__Instructions to follow__: As the answer, return precisely the lines from the one containing "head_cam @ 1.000" to the final line of the material below, inclusive, and omit every picture.

__Raw data__:
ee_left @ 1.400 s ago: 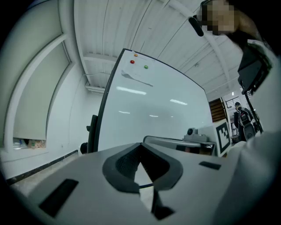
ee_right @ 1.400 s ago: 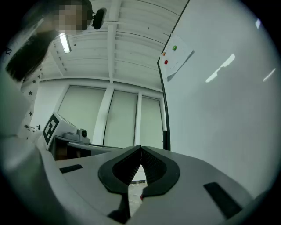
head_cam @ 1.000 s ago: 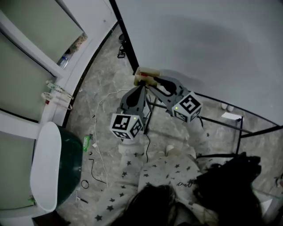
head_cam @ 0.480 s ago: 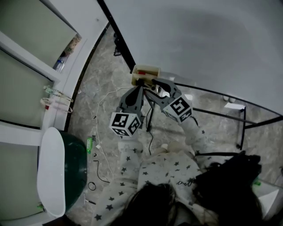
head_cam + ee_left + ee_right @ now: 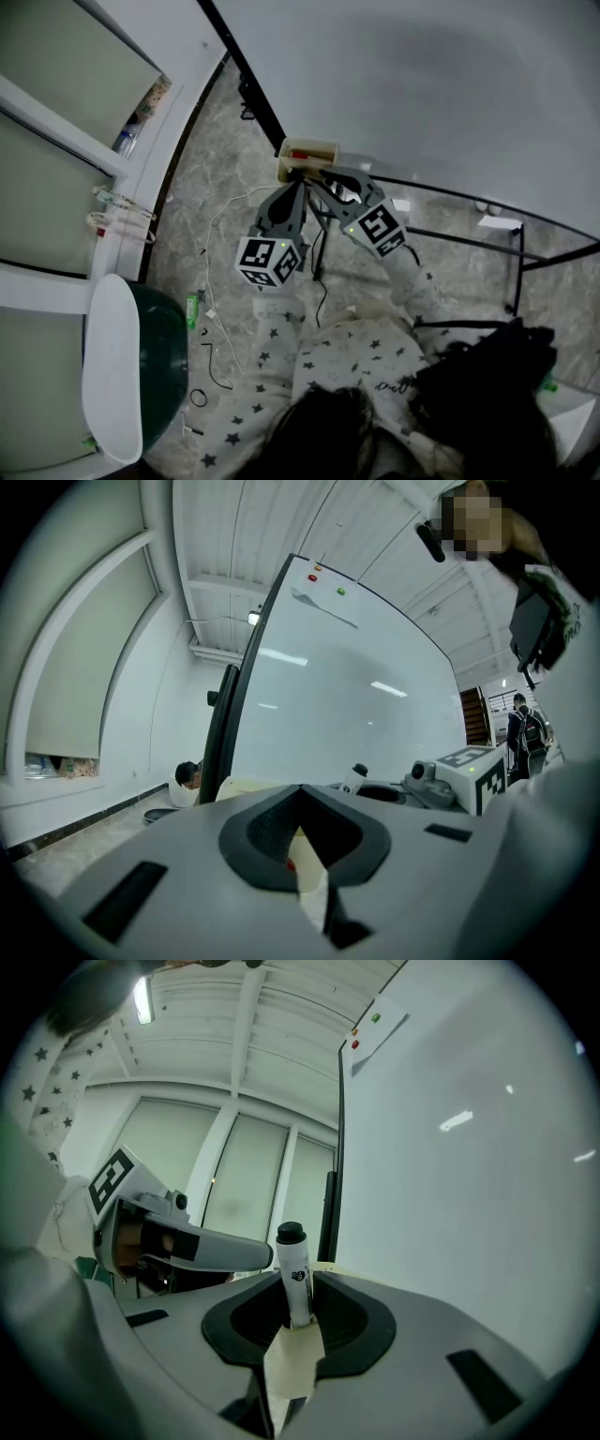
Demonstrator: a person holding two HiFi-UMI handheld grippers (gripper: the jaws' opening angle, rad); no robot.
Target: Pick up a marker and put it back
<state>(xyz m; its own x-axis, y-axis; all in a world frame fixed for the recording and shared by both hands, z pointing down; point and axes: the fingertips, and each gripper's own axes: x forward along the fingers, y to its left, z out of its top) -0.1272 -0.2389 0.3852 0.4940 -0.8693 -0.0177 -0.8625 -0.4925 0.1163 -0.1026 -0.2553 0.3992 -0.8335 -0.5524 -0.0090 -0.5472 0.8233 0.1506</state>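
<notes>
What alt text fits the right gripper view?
The right gripper has its jaws closing on a white marker with a black cap, upright between them. A whiteboard fills the right side; the left gripper reaches in from the left.

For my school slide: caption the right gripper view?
Right gripper closing its jaws on a black-capped marker beside a whiteboard.

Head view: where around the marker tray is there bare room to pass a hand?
Free: bare floor between tray and the white wall. Crowded: under the tray, where the stand's bars and cables lie.
</notes>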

__Answer section__:
head_cam @ 1.000 s ago: 
head_cam @ 0.480 s ago: 
head_cam + ee_left + ee_right @ now: 
Demonstrator: a person holding two HiFi-UMI handheld grippers (gripper: the jaws' opening angle, rad); no robot.
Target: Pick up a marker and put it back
<state>(xyz m; its own x-axis, y-axis; all in a world frame fixed for the recording and shared by both hands, z pointing down; point and axes: the fingertips, and each gripper's own axes: x forward along the fingers, y to its left, z out of its top) -0.1272 -0.2389 0.3852 0.4940 -0.8693 -0.0177 -0.8625 -0.4925 0.1163 -0.1026 -0.2553 0.3992 -0.8335 -0.5524 -0.0090 -0.5472 0.8233 0.1506</state>
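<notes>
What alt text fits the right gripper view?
The right gripper has its jaws closing on a white marker with a black cap, upright between them. A whiteboard fills the right side; the left gripper reaches in from the left.

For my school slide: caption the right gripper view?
Right gripper closing its jaws on a black-capped marker beside a whiteboard.

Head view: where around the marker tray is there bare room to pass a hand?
Free: bare floor between tray and the white wall. Crowded: under the tray, where the stand's bars and cables lie.
</notes>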

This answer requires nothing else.